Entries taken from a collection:
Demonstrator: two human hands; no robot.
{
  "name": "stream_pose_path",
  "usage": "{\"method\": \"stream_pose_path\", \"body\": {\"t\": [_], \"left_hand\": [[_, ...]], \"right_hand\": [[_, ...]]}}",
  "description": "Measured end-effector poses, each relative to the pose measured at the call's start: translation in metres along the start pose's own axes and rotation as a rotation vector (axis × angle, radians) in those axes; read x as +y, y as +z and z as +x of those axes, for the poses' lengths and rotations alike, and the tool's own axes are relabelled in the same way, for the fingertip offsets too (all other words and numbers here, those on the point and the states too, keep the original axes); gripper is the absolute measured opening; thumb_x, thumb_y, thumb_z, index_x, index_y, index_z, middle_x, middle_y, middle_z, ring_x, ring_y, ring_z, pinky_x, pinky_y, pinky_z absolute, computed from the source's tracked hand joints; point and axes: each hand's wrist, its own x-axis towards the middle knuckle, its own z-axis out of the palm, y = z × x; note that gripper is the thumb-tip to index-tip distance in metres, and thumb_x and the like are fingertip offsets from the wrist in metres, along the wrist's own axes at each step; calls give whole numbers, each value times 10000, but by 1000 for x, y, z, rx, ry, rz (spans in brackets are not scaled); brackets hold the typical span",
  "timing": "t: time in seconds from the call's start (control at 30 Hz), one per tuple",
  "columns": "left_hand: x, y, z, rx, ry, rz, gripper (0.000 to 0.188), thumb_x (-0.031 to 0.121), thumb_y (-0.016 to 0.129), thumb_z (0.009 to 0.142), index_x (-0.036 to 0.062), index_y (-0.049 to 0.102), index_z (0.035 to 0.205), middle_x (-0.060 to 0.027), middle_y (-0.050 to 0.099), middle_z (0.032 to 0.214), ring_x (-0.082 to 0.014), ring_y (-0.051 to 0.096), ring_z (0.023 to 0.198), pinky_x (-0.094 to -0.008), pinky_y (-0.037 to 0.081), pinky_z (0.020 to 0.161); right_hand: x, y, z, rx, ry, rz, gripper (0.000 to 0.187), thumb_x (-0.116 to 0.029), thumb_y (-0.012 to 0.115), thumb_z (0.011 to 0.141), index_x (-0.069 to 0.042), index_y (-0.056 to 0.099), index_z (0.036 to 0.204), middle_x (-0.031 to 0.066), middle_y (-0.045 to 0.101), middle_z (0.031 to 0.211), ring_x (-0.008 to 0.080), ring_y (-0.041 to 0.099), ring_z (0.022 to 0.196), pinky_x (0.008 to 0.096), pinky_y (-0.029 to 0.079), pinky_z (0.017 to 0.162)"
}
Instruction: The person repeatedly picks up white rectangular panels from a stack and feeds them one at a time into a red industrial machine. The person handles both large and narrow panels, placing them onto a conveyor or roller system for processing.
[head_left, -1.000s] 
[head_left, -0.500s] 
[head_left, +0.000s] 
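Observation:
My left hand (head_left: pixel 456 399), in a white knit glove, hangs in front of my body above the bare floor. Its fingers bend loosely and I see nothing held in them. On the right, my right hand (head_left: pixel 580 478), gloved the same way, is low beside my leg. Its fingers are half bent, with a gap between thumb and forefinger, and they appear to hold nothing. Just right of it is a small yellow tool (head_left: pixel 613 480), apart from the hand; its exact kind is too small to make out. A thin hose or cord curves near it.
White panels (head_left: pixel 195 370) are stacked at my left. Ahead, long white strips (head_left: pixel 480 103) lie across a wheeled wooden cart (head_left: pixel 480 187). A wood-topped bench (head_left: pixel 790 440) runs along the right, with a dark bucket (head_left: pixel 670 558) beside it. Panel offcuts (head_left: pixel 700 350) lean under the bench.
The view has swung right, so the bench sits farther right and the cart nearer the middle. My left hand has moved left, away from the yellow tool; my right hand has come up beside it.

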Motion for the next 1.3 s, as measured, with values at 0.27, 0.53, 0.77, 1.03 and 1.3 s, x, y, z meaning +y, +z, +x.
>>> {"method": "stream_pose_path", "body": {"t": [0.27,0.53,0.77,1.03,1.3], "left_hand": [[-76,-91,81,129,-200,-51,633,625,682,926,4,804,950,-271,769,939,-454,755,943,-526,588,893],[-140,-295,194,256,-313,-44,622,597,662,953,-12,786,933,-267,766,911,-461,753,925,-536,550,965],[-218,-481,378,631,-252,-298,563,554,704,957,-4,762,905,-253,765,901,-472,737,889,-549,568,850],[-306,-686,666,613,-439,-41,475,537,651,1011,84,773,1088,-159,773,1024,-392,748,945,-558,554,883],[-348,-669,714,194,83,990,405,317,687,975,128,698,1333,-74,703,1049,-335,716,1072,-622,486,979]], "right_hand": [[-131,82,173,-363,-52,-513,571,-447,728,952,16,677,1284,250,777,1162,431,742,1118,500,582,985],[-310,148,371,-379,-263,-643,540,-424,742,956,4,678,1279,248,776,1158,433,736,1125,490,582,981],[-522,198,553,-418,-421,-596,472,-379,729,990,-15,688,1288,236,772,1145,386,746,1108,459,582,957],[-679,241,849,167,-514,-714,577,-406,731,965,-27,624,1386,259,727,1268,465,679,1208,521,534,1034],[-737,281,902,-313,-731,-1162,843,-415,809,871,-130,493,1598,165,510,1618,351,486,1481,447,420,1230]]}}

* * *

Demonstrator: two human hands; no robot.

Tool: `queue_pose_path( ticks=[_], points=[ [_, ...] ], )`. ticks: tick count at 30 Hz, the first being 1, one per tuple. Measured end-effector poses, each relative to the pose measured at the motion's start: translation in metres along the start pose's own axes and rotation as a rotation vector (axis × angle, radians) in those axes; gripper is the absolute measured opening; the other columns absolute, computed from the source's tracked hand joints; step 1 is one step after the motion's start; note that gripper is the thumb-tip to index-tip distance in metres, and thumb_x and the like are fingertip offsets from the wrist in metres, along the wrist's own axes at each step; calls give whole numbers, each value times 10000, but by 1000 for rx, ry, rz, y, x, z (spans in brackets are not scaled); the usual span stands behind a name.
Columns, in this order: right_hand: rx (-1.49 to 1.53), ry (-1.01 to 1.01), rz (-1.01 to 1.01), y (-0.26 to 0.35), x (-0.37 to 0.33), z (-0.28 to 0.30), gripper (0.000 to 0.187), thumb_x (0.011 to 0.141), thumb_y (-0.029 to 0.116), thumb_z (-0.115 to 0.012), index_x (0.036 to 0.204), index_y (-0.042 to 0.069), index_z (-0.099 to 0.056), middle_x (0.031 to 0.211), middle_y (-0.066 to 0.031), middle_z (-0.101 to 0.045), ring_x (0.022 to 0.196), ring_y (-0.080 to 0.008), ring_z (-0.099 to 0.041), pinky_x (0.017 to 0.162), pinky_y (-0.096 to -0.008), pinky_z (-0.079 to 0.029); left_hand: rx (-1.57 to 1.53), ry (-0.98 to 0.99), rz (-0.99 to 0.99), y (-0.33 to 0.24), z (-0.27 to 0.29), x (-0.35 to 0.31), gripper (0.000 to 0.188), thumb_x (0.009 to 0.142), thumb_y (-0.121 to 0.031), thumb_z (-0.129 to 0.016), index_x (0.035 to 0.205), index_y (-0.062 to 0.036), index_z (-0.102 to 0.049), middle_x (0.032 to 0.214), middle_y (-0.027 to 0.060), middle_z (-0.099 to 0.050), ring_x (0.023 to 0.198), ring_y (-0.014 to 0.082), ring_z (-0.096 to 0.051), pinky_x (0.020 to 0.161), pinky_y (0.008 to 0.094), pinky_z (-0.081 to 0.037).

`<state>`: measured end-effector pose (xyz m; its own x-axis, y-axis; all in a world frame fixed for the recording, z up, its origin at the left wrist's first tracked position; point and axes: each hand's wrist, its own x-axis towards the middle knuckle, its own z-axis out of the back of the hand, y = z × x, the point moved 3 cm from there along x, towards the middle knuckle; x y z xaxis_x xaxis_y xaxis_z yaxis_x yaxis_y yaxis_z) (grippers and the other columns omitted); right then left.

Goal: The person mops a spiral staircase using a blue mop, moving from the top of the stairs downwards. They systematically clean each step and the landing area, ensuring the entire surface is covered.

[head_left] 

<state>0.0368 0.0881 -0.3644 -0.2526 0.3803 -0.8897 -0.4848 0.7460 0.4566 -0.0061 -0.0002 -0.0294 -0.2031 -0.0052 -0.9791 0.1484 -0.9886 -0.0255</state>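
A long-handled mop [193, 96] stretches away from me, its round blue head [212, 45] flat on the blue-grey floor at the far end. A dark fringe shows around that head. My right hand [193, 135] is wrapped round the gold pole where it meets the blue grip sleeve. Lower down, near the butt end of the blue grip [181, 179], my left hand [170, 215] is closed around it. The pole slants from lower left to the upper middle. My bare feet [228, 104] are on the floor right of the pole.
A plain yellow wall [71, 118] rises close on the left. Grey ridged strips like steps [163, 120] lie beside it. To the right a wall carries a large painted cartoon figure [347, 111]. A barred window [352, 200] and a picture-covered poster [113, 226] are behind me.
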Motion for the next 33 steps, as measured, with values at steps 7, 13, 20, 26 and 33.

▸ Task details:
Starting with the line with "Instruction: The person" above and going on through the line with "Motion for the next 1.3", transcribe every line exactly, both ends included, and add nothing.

▸ Answer space:
Instruction: The person repeatedly picks up white rectangular panels from a stack and feeds them one at a time into a red industrial machine. The person handles both large and narrow panels, placing them onto a conveyor or roller system for processing.
[head_left, -1.000s] 
[head_left, -0.500s] 
[head_left, +0.000s] 
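Observation:
My left hand (head_left: pixel 456 399), in a white knit glove, hangs in front of my body above the bare floor. Its fingers bend loosely and I see nothing held in them. On the right, my right hand (head_left: pixel 580 478), gloved the same way, is low beside my leg. Its fingers are half bent, with a gap between thumb and forefinger, and they appear to hold nothing. Just right of it is a small yellow tool (head_left: pixel 613 480), apart from the hand; its exact kind is too small to make out. A thin hose or cord curves near it.
White panels (head_left: pixel 195 370) are stacked at my left. Ahead, long white strips (head_left: pixel 480 103) lie across a wheeled wooden cart (head_left: pixel 480 187). A wood-topped bench (head_left: pixel 790 440) runs along the right, with a dark bucket (head_left: pixel 670 558) beside it. Panel offcuts (head_left: pixel 700 350) lean under the bench.
The view has swung right, so the bench sits farther right and the cart nearer the middle. My left hand has moved left, away from the yellow tool; my right hand has come up beside it.
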
Motion for the next 1.3 s, as measured, with values at 0.27, 0.53, 0.77, 1.03 and 1.3 s, x, y, z meaning +y, +z, +x.

This concludes the output for the exercise.